What is being asked
Look through the material below. Copy every line with the string "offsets" in it.

Supplied data
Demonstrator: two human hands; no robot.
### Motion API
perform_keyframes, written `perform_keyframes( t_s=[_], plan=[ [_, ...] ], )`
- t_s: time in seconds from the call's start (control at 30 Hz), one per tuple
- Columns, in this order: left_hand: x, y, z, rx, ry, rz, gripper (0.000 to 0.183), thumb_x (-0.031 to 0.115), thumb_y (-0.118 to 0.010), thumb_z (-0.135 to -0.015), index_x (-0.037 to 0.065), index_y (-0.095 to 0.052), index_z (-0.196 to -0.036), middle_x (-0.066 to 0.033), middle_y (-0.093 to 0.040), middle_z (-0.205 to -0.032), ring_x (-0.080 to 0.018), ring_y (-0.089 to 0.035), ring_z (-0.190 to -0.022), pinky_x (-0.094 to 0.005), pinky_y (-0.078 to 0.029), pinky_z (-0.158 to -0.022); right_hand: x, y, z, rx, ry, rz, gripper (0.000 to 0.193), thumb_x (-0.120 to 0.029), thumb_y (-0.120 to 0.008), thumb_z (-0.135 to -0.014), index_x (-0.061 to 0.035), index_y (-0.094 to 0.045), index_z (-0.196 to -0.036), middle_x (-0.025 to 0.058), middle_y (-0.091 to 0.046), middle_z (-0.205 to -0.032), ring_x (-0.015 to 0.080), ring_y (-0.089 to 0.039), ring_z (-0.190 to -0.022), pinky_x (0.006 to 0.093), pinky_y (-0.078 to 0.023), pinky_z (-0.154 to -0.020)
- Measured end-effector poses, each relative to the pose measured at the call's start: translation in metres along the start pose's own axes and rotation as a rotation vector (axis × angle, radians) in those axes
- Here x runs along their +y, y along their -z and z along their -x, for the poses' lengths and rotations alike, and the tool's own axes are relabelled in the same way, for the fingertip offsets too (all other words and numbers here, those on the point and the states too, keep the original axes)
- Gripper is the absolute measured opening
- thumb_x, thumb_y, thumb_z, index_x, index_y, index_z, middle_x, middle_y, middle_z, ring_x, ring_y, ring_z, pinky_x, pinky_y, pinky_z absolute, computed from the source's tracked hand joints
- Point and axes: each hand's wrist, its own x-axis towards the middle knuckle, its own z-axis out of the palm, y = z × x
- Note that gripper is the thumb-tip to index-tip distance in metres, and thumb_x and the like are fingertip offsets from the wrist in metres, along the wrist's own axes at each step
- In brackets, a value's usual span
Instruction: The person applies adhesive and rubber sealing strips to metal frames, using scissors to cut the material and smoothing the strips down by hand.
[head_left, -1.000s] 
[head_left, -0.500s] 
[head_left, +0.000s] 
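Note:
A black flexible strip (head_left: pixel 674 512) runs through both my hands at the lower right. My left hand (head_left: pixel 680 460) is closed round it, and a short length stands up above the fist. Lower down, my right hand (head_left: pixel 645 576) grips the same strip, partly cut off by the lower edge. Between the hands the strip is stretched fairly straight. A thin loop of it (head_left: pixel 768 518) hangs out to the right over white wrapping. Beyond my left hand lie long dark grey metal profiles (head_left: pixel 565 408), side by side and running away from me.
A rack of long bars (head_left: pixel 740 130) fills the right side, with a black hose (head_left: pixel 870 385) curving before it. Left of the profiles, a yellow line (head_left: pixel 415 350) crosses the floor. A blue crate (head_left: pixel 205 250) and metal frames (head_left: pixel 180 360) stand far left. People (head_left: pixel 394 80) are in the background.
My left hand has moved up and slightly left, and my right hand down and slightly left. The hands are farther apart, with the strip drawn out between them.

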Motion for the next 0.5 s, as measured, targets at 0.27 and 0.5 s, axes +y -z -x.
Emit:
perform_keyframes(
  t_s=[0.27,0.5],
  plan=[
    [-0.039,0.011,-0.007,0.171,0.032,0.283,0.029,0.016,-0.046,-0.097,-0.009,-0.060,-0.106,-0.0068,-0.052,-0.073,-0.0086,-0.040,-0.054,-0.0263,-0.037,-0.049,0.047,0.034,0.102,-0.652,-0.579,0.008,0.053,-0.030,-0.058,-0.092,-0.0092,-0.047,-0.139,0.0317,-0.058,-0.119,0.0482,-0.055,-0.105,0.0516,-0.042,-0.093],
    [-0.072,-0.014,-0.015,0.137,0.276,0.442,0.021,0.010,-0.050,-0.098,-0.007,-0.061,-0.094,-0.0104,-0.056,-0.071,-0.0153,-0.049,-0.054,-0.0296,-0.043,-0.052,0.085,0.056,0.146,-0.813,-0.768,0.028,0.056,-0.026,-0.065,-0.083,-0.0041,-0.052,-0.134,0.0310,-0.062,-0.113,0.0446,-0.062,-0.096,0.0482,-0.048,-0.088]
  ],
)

Exercise output
- Here x runs along their +y, y along their -z and z along their -x, for the poses' lengths and rotations alike, and the tool's own axes are relabelled in the same way, for the fingertip offsets too (all other words and numbers here, those on the point and the states too, keep the original axes)
- Note that gripper is the thumb-tip to index-tip distance in metres, and thumb_x and the like are fingertip offsets from the wrist in metres, along the wrist's own axes at each step

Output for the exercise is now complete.